O primeiro e único banco português de armazenamento de células estaminais do cordão umbilical, o Lusocord, é criado durante o Governo liderado por José Sócrates e por despacho do então secretário de Estado da Saúde, Manuel Pizarro. A estrutura ficou instalada no Centro de Histocompatibilidade do Porto, num investimento inicial de 700 mil euros e com uma promessa de orçamento anual de dois milhões. A existência de um banco público de células do cordão umbilical justificava-se pela possibilidade que esta oferecia de colocar à disposição de todos os cidadãos células progenitoras hematopoiéticas, necessárias para a terapêutica de transplantação em determinadas doenças hematológicas, imunológicas ou outras. O banco público - determinou-se então - aceitaria apenas dádivas altruístas que ficariam à disposição de todos os potenciais receptores. Estimava-se então que, entre 1 % e 3 % dos espécimes criopreservados pudessem ser utilizados em transplantes.

2012

Maio

 A directora do Lusocord, a especialista em imuno-hemoterapia Helena Alves, alerta que as amostras de sangue do cordão umbilical criopreservadas no banco público ainda não estavam a ser usadas para tratamento porque a instituição estava sem staff e, dos dois milhões de euros previstos no Orçamento de Estado para 2011, o banco tinha recebido apenas 500 mil. Já então Helena Alves alegava que a libertação de apenas 50 amostras por ano daria um rendimento de um milhão de euros, que tornariam o banco auto-sustentável. Sem isso, a continuidade do banco estava a ser conseguida à custa de “muita poupança” e do “esforço e sacrifício pessoal de uma dúzia de funcionários contratados através de uma empresa de trabalho temporário”.

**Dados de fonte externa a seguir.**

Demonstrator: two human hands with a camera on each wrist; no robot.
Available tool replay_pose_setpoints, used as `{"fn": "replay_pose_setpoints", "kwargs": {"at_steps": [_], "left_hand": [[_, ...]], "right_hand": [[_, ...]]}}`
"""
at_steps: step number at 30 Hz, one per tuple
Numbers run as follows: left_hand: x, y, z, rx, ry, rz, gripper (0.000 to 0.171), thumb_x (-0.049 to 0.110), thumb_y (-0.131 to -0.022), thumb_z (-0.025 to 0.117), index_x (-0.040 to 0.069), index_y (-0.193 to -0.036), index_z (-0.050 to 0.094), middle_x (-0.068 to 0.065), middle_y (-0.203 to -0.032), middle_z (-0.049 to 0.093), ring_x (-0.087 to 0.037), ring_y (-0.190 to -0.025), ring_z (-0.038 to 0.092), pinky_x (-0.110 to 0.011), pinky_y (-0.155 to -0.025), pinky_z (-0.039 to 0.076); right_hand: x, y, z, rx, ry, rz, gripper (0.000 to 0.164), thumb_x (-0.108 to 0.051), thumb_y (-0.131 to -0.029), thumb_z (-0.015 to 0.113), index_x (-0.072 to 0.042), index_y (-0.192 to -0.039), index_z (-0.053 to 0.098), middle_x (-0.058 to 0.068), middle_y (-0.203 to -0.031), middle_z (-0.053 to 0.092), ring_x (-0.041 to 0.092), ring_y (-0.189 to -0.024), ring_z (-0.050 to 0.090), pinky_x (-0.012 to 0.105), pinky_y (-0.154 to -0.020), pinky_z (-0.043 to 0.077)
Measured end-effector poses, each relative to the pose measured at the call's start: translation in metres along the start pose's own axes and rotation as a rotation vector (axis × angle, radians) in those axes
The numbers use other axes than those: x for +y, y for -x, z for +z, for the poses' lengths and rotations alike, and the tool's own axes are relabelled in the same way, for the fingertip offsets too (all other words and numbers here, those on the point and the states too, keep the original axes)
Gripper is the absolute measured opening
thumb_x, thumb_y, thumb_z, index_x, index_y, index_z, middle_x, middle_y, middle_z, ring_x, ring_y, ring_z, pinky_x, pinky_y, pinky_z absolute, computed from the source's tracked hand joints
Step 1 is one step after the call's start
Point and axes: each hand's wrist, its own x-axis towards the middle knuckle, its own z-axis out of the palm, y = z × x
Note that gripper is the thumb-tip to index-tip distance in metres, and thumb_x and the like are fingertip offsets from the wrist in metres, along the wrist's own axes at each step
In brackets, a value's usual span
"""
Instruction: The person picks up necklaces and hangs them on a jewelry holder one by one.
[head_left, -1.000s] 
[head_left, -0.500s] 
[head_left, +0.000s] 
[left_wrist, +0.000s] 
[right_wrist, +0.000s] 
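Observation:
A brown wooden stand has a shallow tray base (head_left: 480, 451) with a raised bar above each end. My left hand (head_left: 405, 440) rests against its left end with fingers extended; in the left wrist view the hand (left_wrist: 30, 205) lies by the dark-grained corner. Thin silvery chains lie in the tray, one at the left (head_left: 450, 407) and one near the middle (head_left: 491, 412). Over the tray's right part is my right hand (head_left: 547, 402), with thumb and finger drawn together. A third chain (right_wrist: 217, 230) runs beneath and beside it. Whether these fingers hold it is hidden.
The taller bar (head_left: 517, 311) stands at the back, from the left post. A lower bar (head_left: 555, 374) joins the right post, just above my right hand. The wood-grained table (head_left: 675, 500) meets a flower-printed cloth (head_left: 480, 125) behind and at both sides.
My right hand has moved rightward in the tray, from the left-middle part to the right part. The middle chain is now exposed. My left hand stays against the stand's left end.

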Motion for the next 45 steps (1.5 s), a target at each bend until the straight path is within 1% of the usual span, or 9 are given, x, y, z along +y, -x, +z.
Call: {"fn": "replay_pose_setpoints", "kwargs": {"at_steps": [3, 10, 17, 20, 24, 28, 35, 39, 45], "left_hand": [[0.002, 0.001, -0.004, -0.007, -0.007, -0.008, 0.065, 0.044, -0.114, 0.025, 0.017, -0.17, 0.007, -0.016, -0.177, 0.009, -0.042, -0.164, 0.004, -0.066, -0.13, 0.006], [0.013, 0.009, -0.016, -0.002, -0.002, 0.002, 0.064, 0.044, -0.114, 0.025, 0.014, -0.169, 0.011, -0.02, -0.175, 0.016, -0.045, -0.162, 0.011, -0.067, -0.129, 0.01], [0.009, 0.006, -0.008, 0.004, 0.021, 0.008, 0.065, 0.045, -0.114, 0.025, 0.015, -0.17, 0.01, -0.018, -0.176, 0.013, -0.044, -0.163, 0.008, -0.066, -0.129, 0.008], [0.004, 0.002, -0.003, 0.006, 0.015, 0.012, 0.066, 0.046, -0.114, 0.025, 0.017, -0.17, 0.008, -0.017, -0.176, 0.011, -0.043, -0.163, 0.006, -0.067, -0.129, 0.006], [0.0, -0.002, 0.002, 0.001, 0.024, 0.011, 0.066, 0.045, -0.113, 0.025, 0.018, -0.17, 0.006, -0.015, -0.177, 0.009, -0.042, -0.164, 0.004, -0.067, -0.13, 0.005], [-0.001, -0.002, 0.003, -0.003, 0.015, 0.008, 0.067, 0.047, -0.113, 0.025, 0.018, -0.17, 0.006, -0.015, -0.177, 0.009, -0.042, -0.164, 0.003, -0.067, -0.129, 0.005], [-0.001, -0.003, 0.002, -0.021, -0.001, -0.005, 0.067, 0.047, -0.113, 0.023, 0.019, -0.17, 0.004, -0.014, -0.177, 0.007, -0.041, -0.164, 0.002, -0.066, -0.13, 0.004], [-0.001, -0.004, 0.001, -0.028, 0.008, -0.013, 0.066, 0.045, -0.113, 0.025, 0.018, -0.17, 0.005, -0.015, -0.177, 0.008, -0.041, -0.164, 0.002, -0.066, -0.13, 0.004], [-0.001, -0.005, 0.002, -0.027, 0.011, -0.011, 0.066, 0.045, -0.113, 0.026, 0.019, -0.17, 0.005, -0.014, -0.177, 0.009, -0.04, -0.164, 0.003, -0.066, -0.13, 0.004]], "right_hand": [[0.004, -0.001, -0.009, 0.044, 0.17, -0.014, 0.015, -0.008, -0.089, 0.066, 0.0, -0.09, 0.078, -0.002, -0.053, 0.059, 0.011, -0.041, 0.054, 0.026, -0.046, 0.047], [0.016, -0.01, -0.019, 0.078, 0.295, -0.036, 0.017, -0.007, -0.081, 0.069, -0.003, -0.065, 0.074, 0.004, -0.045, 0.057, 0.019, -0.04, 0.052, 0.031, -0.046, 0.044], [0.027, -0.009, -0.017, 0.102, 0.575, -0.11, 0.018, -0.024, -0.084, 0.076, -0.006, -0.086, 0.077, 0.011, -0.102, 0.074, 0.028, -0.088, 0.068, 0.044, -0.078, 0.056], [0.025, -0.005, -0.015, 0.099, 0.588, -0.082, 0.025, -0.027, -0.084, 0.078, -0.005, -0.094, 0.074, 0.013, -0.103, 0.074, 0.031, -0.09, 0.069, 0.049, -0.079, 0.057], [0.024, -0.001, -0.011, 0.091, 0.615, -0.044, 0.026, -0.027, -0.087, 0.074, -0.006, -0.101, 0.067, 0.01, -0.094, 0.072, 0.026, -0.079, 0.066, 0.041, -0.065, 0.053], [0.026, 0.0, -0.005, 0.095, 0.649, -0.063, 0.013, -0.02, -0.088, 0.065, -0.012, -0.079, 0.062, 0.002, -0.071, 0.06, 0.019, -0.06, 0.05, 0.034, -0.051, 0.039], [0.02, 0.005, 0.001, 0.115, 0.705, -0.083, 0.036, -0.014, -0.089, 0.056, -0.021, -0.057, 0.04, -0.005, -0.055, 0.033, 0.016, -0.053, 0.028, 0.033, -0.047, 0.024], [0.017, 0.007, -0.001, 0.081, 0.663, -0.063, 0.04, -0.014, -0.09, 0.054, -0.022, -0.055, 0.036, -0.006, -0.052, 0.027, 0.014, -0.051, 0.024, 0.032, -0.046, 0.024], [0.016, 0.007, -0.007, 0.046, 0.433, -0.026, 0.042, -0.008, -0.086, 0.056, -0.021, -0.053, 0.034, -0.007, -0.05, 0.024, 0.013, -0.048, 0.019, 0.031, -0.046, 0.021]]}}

A primeira empresa privada de criopreservação de células do sangue do cordão umbilical a operar no mercado português, a Crioestaminal, coloca um anúncio televisivo em que, sob o slogan “O futuro guarda muitos milagres”, uma voz off aponta a existência de uma “hipótese em 200” de as crianças desenvolverem doenças cujo tratamento reside nas células estaminais. No take seguinte, um menino interpela: “Mãe, pai, guardaram as minhas células?”. Face à enxurrada de críticas, do Instituto Civil da Autodisciplina da Comunicação Comercial ao Colégio de Especialidade de Imuno-Hemoterapia, passando pela Ordem dos Médicos, a empresa acabou por suspender o anúncio.

Julho

Em resposta a uma pergunta do PSD, com data de 23 de Julho, o Ministério da Saúde (MS) informa que a Autoridade para os Serviços do Sangue e da Transplantação (ASST) tinha feito em 2011 uma inspecção ao Lusocord tendo identificado “não conformidades” que obrigaram à suspensão da “distribuição, circulação e importação” de sangue do cordão. Segundo o MS, apesar das correcções entretanto feitas, só após uma avaliação de risco seria possível retomar as colheitas, o apoio financeiro e o reforço do banco em termos de recursos humanos. Já então, o MS adiantaria que, no âmbito da fusão do Centro de Histocompatibilidade do Norte no Instituto Português do Sangue e da Transplantação (IPST), o Lusocord passaria “em princípio” para a tutela deste organismo. Helena Alves acusa o Governo de “falta de noção ou má-fé” e explica que a inspecção que detectou as alegadas desconformidades partira de um pedido seu que visava reforçar os apelos ao reforço dos recursos humanos que vinha fazendo desde 2009.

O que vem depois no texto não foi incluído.